Comprendí que lo sabía muy bien, pero quería oírmelo decir a mí.
—Quizá porque Lori Petersen era médica. Me identifico más con ella. A lo mejor, me proyecto hacia ella. Yo he tenido su edad.
—En cierto modo, tú fuiste ella.
—En cierto modo.
—¿Y lo que le ha ocurrido a ella... te hubiera podido ocurrir a ti?
—No creo que haya llegado tan lejos.
—Pues yo creo que sí —Fortosis esbozó una leve sonrisa—. Creo que has llegado bastante lejos en muchas cosas. ¿Qué más?
Amburgey. ¿Qué le habría dicho realmente Fortosis?

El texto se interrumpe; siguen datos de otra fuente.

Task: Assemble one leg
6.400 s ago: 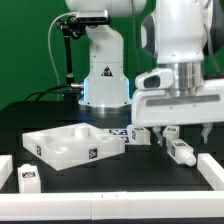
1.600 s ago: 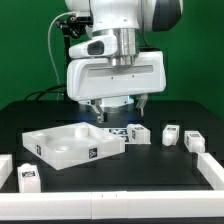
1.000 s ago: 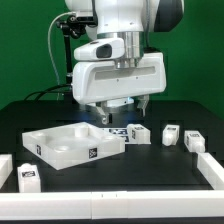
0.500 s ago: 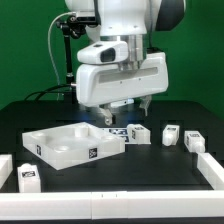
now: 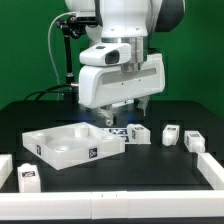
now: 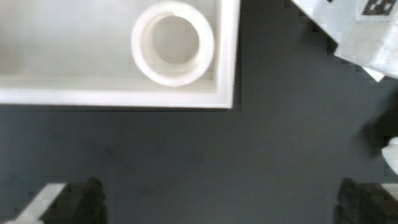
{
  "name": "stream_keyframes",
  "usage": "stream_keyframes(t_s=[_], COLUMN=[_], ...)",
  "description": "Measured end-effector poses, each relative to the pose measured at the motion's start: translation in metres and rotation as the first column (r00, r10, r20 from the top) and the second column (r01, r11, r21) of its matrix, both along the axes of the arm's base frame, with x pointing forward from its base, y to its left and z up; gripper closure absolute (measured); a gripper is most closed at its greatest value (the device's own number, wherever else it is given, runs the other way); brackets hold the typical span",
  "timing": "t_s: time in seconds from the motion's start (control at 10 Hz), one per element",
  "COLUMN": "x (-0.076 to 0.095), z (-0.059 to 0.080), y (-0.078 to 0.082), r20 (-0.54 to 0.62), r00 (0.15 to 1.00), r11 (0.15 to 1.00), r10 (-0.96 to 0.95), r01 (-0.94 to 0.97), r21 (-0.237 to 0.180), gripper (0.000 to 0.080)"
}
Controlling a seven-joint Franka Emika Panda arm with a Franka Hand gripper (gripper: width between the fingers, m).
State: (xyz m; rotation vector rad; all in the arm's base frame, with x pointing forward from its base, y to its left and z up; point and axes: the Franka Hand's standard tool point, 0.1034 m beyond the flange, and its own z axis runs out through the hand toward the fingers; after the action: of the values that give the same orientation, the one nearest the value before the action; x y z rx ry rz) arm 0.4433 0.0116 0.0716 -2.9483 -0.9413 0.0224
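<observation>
Several small white legs with tags lie on the black table: one (image 5: 137, 133) next to the tray-like part, two (image 5: 170, 133) (image 5: 191, 140) at the exterior view's right, and one (image 5: 28, 178) at the front left. My gripper (image 5: 124, 110) hangs open and empty above the table, just behind the first leg and over the far right corner of the large white square part (image 5: 70, 148). In the wrist view my gripper (image 6: 222, 200) has its dark fingers (image 6: 71, 200) wide apart over bare black table. That part's corner and its round socket (image 6: 175, 45) lie ahead of them.
Long white edge bars run along the front (image 5: 110, 210) and the exterior view's right (image 5: 212, 170). The marker board (image 5: 114, 129) lies under the gripper, and a white piece with tags (image 6: 365, 35) shows at the wrist view's edge. The robot base (image 5: 100, 85) stands behind.
The arm has swung from the exterior view's right, where it hung low over the legs, to above the middle. Over the last second it drifted slightly to the right. It holds nothing.
</observation>
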Motion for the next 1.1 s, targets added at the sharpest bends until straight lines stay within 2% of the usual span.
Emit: stream_keyframes(t_s=[0.2, 0.4, 1.1], x=[-0.0003, -0.0038, -0.0038], z=[-0.0006, -0.0082, -0.0082], y=[-0.0002, 0.0084, 0.0084], r20=[-0.001, -0.022, -0.022], r00=[1.0, 0.992, 0.992], r11=[1.0, 0.992, 0.992], r10=[0.0, -0.126, -0.126], r01=[0.0, 0.125, 0.125], r21=[0.0, -0.021, -0.021], gripper=[0.015, 0.015, 0.015])
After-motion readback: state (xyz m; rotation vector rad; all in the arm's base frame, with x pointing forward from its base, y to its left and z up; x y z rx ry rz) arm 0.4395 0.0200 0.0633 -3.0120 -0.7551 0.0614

—Hay muchas presiones periféricas.
—¿Como cuáles?
—La política —contesté, lanzándome.
—Ah, claro —Fortosis tamborileó con las yemas de los dedos de ambas manos—. Eso es inevitable.
—Las filtraciones a la prensa. Amburgey teme que procedan de mi departamento —me detuve, tratando de adivinar si él sabía algo al respecto. Su impasible rostro no me reveló nada—. Según él, tu teoría es que los reportajes sobre los delitos inducen al asesino a actuar con más frecuencia, por cuyo motivo las filtraciones podrían ser indirectamente responsables de la muerte de Lori. Y ahora también de la de Henna Yarborough. Seguro que me van a lanzar esta acusación.